Um grupo de elite da Scotland Yard é formado por homens e mulheres que conseguem memorizar, sem grande esforço, as feições de milhares de pessoas. Graças ao talento excecional destes super recognisers, os criminosos são identificados mesmo quando as imagens de CCTV são tremidas e desfocadas

Paulo Anunciação

Paulo Anunciação

Correspondente em Londres

Josh Daves é professor de Psicologia na Universidade de Greenwich e um dos investigadores que mais tempo dedicou ao assunto, no mundo

D.R.

No dia 28 de agosto de 2014, os pais de Alice Gross comunicaram à polícia o desaparecimento da filha mais nova. Alice era uma adolescente de 14 anos que vivia com a família em Hanwell, um bairro na zona ocidental de Londres. Saíra de casa logo depois do almoço e nunca mais voltou. As fotografias de Alice, com os seus enormes olhos azuis, sorriso doce de menina e gancho cor de laranja a segurar o cabelo, encheram as páginas dos tabloides e os noticiários da televisão. As buscas arrastaram-se ao longo das últimas semanas do verão. A Metropolitan Police, a força responsável pelo policiamento da zona da Grande Londres, destacou cerca de seis centenas de agentes que calcorrearam uma área de quase 30 quilómetros quadrados. Passaram a pente fino cinco quilómetros de rios, ribeiros e canais e — pormenor fulcral em toda esta história — analisaram centenas de horas de imagens captadas por 300 câmaras de circuito fechado de televisão (CCTV). Foi o maior destacamento policial desde os atentados terroristas de Londres em julho de 2005.

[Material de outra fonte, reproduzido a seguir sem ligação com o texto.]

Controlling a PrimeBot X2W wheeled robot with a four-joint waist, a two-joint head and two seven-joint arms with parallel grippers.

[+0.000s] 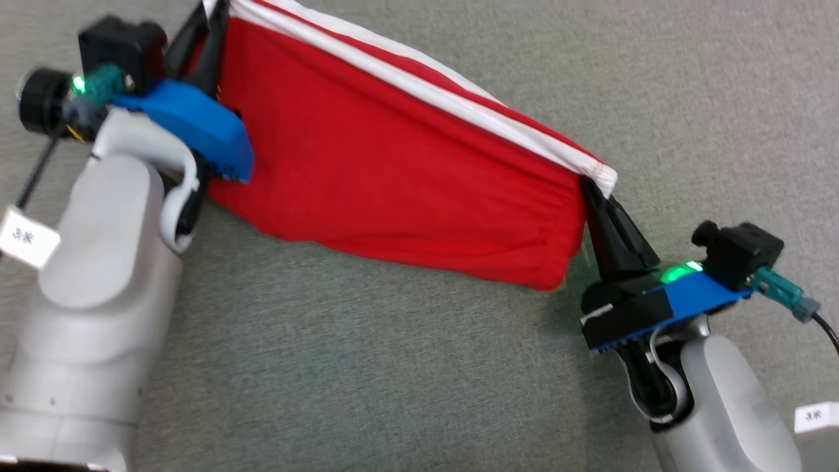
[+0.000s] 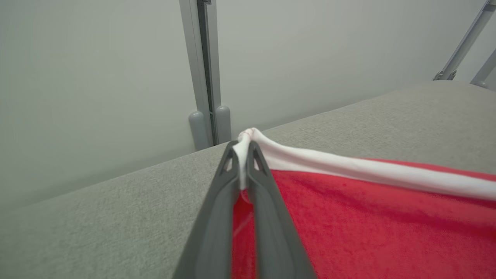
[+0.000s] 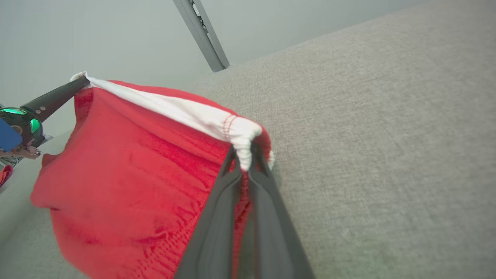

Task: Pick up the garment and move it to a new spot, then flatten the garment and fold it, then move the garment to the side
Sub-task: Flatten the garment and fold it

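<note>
The garment (image 1: 393, 164) is red with a white band along its upper edge, and it hangs stretched between my two grippers above the grey cloth surface. My left gripper (image 1: 211, 16) is shut on the garment's left corner at the top left of the head view. In the left wrist view the white band is pinched at that gripper's tips (image 2: 243, 149), red garment (image 2: 368, 217) running off to the right. My right gripper (image 1: 598, 193) is shut on the garment's right corner. In the right wrist view it pinches the bunched white hem (image 3: 245, 149), and the garment (image 3: 128, 182) sags leftward to the left gripper's fingers (image 3: 58, 99).
A grey fabric-covered table (image 1: 393, 367) spreads beneath everything. Behind its far edge stands a pale wall with a vertical metal post (image 2: 205, 73). Metal struts (image 2: 465, 42) rise at the far right corner. White tags hang off both forearms (image 1: 26, 236).
</note>
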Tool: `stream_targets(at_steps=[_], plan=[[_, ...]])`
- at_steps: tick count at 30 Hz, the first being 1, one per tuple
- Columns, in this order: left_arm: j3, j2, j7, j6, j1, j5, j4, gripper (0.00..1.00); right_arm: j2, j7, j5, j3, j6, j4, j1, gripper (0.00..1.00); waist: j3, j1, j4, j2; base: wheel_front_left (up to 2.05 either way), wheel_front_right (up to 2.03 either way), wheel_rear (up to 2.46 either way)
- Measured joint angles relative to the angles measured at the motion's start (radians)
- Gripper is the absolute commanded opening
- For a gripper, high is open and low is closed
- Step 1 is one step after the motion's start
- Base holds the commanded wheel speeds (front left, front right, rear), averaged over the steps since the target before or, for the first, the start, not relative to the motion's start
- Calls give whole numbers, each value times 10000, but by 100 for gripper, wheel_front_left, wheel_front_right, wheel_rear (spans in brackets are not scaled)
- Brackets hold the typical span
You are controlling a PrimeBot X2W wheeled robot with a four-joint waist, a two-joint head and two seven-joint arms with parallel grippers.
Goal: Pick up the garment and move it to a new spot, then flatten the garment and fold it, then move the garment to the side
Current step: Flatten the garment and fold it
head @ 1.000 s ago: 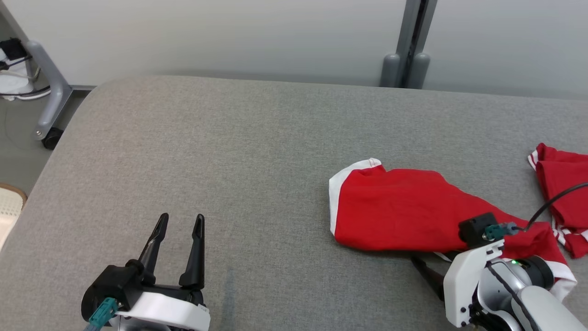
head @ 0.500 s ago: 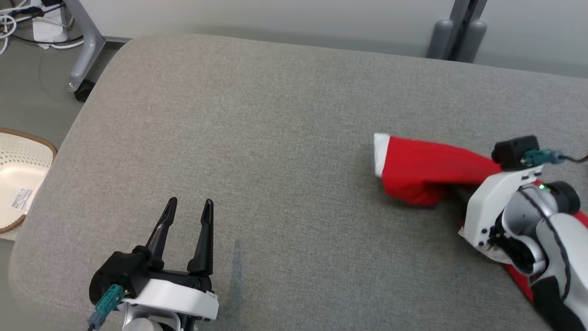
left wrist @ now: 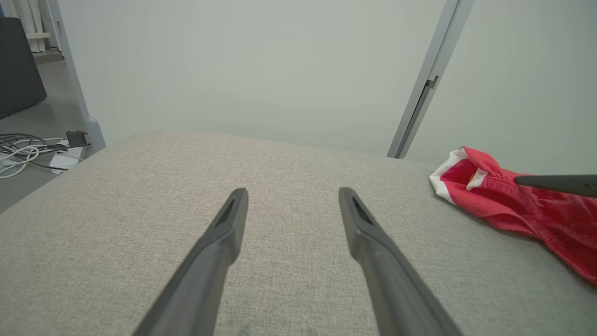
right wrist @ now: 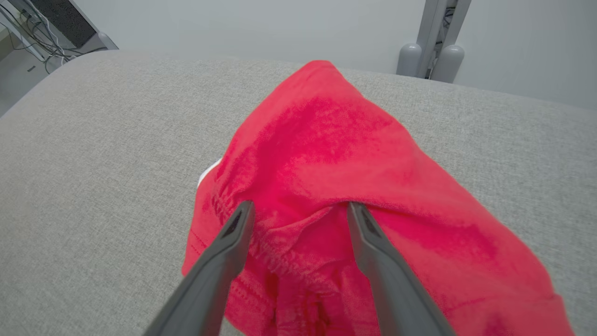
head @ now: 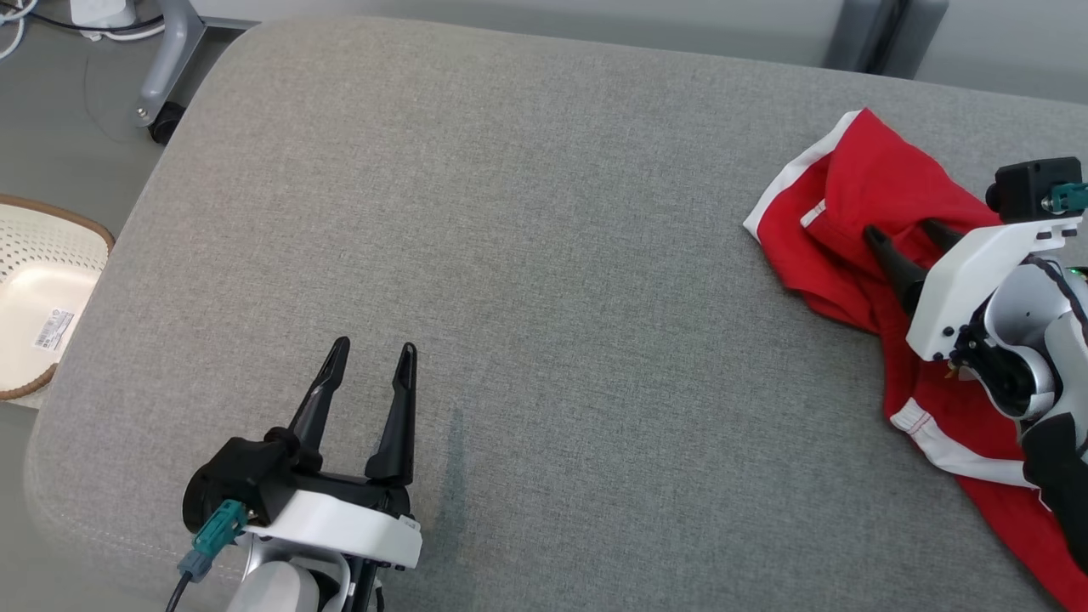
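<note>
Red garment (head: 858, 170) now lies bunched; right tool (head: 901, 228) has opened.

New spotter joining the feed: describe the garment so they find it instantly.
Start with the big grey padded table and follow it to the robot's right side, near the far edge. There a crumpled garment lies under the open right gripper. Its bright red cloth with white trim sets it apart from the grey upholstery and the dark gripper.
</note>
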Motion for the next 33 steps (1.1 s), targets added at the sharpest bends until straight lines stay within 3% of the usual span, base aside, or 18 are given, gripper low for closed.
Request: stream_targets(at_steps=[8,18,25,33], plan=[[82,2,0,8,35,69,155,100,31,-1126,353,765,0,249,121,100,-514,0,-275,0,0,0,0],[424,-2,0,-79,506,270,261,100,-211,-2243,742,1172,0,-826,1989,100,-1442,0,-1002,0,0,0,0],[585,4,0,-117,674,374,188,100,-171,-2219,667,1095,0,-1530,3396,100,-1736,0,-1541,1,0,0,0],[497,2,0,-127,670,355,167,100,201,-1664,56,863,0,-1593,3406,100,-1704,0,-1642,1,0,0,0]])
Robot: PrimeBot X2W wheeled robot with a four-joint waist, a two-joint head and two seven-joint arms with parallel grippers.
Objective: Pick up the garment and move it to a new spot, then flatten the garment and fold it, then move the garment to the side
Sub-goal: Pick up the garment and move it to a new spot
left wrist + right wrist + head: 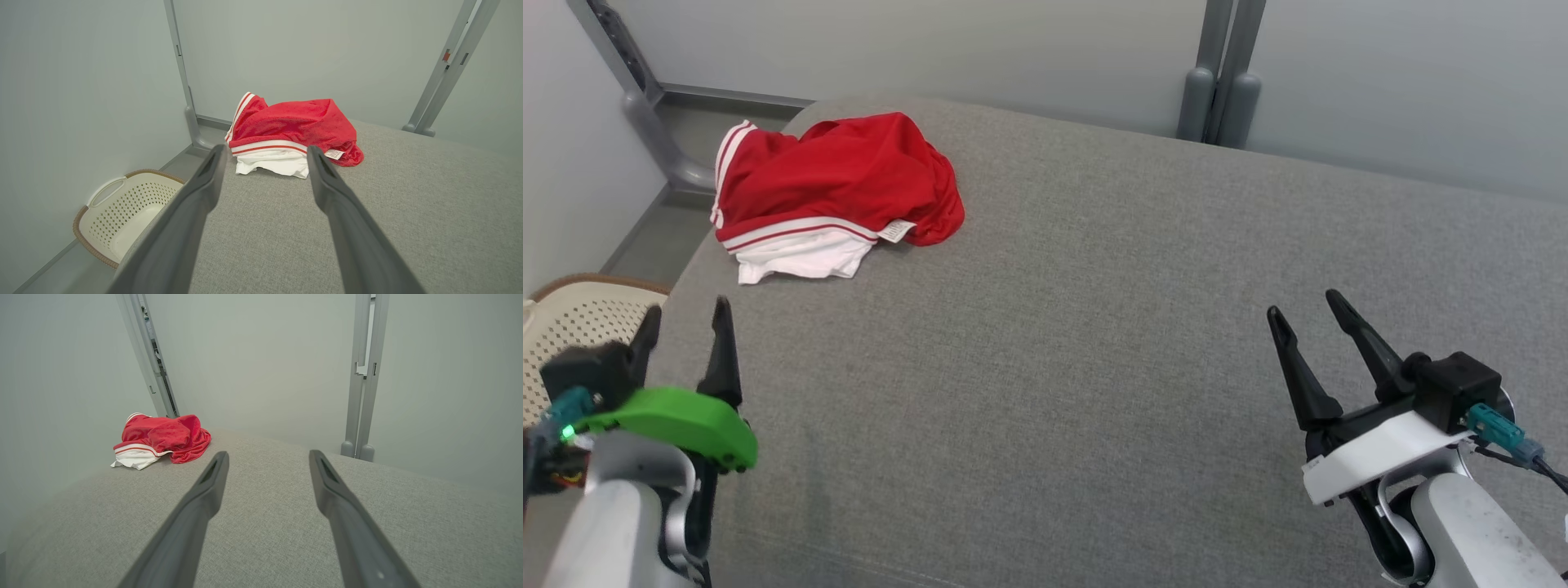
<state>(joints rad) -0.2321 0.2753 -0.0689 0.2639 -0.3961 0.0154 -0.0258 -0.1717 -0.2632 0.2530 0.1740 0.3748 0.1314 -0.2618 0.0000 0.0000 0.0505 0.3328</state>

O cadáver de Alice Gross foi finalmente encontrado debaixo de uns troncos no leito do rio Brent, um pequeno afluente do Tamisa, no dia 30 de setembro. Por essa altura, a polícia já tinha praticamente a certeza sobre quem fora o homicida (e agressor sexual): Arnis Zalkalns, um pedreiro que residia na área e tinha cadastro criminal (passara sete anos numa prisão da Letónia, o país de onde era natural, pelo assassínio da ex-mulher). No início de setembro, Zalkalns fora sujeito a um interrogatório prévio pela polícia mas depois desapareceu sem deixar rasto. No dia 4 de outubro de 2014, por fim, um cadáver em avançado estado de decomposição foi encontrado numa zona pouco acessível de uma mata local. Dois dias mais tarde a Metropolitan Police confirmou que se tratava do corpo de Arnis Zalkalns. Ele tinha-se enforcado.